Would you copy the full listing that follows without changing a thing?
____ DATA SECTION
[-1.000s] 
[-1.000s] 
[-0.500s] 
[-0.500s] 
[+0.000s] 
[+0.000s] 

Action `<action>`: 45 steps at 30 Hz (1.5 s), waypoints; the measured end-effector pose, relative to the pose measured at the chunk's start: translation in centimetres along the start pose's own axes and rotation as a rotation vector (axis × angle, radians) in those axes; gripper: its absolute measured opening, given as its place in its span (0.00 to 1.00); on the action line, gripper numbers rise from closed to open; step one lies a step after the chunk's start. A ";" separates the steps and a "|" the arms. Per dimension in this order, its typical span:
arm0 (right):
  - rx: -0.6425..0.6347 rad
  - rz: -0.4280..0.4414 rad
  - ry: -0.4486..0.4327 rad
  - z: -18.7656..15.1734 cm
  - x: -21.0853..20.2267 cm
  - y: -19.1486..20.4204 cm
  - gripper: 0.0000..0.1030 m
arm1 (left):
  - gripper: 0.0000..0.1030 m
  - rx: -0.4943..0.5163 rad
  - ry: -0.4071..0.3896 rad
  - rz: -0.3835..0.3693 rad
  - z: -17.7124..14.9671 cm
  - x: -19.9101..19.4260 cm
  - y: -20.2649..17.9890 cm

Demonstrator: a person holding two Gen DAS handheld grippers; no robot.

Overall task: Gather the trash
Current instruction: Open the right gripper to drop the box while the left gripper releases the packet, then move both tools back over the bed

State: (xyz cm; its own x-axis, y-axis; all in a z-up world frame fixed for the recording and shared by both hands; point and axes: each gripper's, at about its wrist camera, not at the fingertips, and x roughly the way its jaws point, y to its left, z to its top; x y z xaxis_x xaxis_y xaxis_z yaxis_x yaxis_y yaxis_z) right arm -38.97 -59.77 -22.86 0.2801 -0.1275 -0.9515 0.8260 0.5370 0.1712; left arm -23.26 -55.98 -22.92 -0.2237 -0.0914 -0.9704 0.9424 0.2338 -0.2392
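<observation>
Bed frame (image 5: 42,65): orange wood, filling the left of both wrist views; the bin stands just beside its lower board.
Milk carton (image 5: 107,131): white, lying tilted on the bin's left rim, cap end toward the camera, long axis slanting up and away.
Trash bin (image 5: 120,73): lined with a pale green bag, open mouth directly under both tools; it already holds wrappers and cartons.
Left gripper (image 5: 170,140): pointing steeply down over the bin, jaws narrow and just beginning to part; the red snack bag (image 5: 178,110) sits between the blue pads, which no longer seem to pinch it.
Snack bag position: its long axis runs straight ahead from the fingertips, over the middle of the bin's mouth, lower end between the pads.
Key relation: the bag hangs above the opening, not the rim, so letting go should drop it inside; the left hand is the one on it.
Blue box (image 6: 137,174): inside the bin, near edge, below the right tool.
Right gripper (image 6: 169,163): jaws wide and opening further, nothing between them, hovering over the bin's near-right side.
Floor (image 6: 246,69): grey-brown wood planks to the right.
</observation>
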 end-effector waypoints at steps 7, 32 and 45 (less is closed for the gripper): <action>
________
◆ ANSWER BOX
[-1.000s] 
[-1.000s] 
[-0.500s] 
[-0.500s] 
[+0.000s] 
[+0.000s] 

Action `<action>`: 45 steps at 30 Hz (1.5 s), waypoints; the measured end-effector pose, relative to the pose measured at the chunk's start: translation in centimetres along the start pose's own axes and rotation as a rotation vector (axis × angle, radians) in those axes; gripper: its absolute measured opening, given as its place in its span (0.00 to 1.00); on the action line, gripper numbers rise from closed to open; step one lies a step after the chunk's start. A ";" separates the steps and a "|" the arms. Per dimension in this order, its typical span:
arm0 (right):
  - rx: -0.6425..0.6347 rad
  - rz: -0.4280..0.4414 rad
  - ry: -0.4486..0.4327 rad
  - z: -18.7656..15.1734 cm
  - x: -21.0853..20.2267 cm
  - y: -19.1486..20.4204 cm
  - gripper: 0.0000..0.1030 m
arm1 (left):
  - gripper: 0.0000..0.1030 m
  - rx: -0.4943..0.5163 rad
  - ry: -0.4071..0.3896 rad
  - rz: -0.3835..0.3693 rad
  - z: -17.7124..14.9671 cm
  - x: -19.9101..19.4260 cm
  - y: -20.2649..17.9890 cm

Demonstrator: a person holding two Gen DAS handheld grippers; no robot.

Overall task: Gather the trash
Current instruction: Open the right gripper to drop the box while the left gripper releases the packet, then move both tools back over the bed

State: (xyz cm; its own x-axis, y-axis; all in a z-up world frame fixed for the recording and shared by both hands; point and axes: each gripper's, at about its wrist camera, not at the fingertips, and x roughly the way its jaws point, y to its left, z to its top; x y z xaxis_x xaxis_y xaxis_z yaxis_x yaxis_y yaxis_z) right arm -38.97 -59.77 -22.86 0.2801 -0.1275 -0.9515 0.8260 0.5370 0.1712; left arm -23.26 -55.98 -22.92 -0.2237 -0.0914 -0.9704 0.9424 0.2338 -0.2392
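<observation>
Bed frame (image 5: 42,65): orange wood, filling the left of both wrist views; the bin stands just beside its lower board.
Milk carton (image 5: 107,131): white, lying tilted on the bin's left rim, cap end toward the camera, long axis slanting up and away.
Trash bin (image 5: 120,73): lined with a pale green bag, open mouth directly under both tools; it already holds wrappers and cartons.
Left gripper (image 5: 170,140): pointing steeply down over the bin, jaws narrow and just beginning to part; the red snack bag (image 5: 178,110) sits between the blue pads, which no longer seem to pinch it.
Snack bag position: its long axis runs straight ahead from the fingertips, over the middle of the bin's mouth, lower end between the pads.
Key relation: the bag hangs above the opening, not the rim, so letting go should drop it inside; the left hand is the one on it.
Blue box (image 6: 137,174): inside the bin, near edge, below the right tool.
Right gripper (image 6: 169,163): jaws wide and opening further, nothing between them, hovering over the bin's near-right side.
Floor (image 6: 246,69): grey-brown wood planks to the right.
</observation>
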 end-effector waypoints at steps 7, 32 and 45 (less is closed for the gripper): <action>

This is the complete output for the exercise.